Recent wage growth. Wage growth also likely contributed to higher women’s LFPR by making jobs more valuable for those who were otherwise outside of the work force. While middle-income wages grew at a 0.7% annualized rate between 2019 and 2023, wages for women grew by 0.9%, and wages for mothers grew by an even faster 1.7%. This wage growth likely helped working mothers transition into high-paying jobs by leveraging the “great resignation”—unprecedented job turnover after the pandemic—while enticing others to enter the labor force.

Higher Immigration. Research from the Federal Reserve Bank of Kansas City suggests that foreign-born women have helped drive the increase in post-pandemic prime-age women’s LFPR—consistent with JEC analysis. The report finds that almost 1.3 million of the nearly 10 million foreign-born, prime-age women in the labor force in February 2024 had immigrated to the United States in 2020 or later.

Despite a recent record-high LFPR for prime-age women, the United States still has important work to do to support women in the labor force

Though the overall trend of rising participation among prime-age women is important, the United States still falls below its OECD peers.
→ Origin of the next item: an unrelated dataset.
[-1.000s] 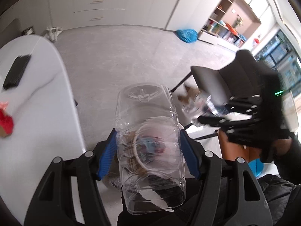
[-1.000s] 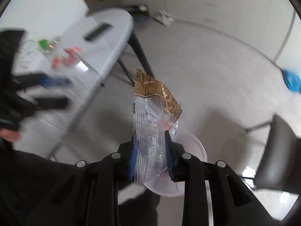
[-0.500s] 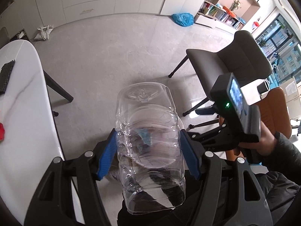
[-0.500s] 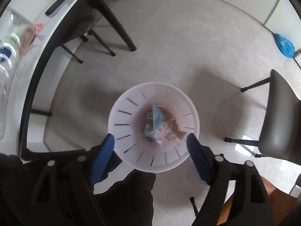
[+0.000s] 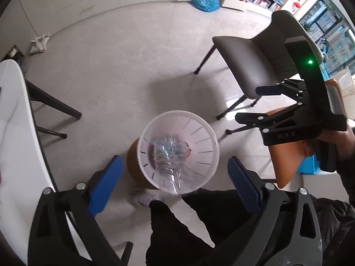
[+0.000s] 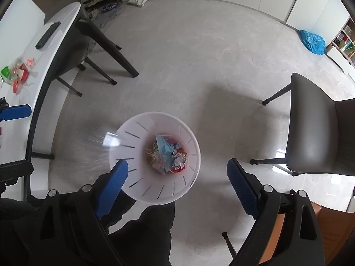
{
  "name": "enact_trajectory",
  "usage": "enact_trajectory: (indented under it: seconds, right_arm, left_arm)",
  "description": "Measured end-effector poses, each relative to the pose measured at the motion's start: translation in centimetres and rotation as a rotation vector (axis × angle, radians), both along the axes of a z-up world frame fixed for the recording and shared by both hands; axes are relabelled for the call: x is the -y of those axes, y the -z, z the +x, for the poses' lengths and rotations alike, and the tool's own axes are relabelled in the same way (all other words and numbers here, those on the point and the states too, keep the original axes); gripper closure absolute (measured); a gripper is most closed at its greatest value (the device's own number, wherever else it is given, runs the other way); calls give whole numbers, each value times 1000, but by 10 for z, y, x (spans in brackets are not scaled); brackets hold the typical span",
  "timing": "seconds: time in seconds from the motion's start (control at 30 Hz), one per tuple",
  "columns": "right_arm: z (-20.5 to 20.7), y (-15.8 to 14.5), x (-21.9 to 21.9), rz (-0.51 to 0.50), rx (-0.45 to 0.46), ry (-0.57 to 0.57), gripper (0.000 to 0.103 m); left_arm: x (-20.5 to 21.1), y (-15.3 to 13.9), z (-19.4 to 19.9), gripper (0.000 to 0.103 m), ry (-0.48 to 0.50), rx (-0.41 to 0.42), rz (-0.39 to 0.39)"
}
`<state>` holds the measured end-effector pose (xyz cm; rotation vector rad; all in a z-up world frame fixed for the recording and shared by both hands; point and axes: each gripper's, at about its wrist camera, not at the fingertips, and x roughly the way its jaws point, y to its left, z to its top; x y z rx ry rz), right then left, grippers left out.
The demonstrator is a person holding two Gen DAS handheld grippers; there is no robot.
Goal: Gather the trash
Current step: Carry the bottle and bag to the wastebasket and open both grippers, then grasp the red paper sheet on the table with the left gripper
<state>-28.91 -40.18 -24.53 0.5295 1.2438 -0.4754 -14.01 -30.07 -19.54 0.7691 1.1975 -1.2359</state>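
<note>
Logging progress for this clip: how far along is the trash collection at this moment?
Done: crumpled wrappers lie in the white bin. In hand: nothing; the left gripper is opening and a blurred clear bottle is dropping into the bin, and the right gripper is opening, empty. Left: wrappers on the table.
</note>
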Motion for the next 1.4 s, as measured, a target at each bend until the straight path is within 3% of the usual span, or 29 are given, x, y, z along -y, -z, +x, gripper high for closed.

In 2022, the United States ranked 30 of 38 OECD countries for prime-age women’s LFPR. Additionally, while the United States ranked sixth highest in women’s LFPR among the 22 OECD countries in 1990, it dropped to 17th by 2010.  Researchers estimate that other OECD nations that have implemented various family-friendly policies—such as paid family leave, child care, and flexible work schedules—have seen higher rates of women’s LFPR relative to the United States. The United States is losing out on further economic growth as a direct consequence of its weak family policies.

The United States must also improve pay and conditions in the jobs that tend to be held by women. Women make up a significant share of part-time workers. While flexibility and shorter hours make part-time work appealing, part-time jobs often pay too-low wages, come with unpredictable schedules, and have only limited, if any, employer-provided benefits. In addition, women are often clustered in low-paying jobs: a 2023 report found that women represent 64.1% of the workforce in the 40 lowest-paying jobs. This disparity is even more stark for women of color and is despite women’s increasing educational attainment. While getting more women in the labor force is important, the United States must do more to make these jobs pay well.

Federal investments in child care remain vital for the industry and women’s labor force participation

A lack of sustained funding for the child care industry has wide ranging ramifications for the economy. Parents of young children who lack access to child care are forced to take unpaid leave, cut their work hours, not look for a job, or leave or lose a job as a result. Inadequate child care is costing the economy $122 billion in lost earnings, productivity, and revenue every year. Advocacy organizations are calling for Congress to invest $16 billion in emergency child care funding to help states continue existing child care programs. By expanding family-friendly policies, the federal government can help boost LFPR for women with young children once again.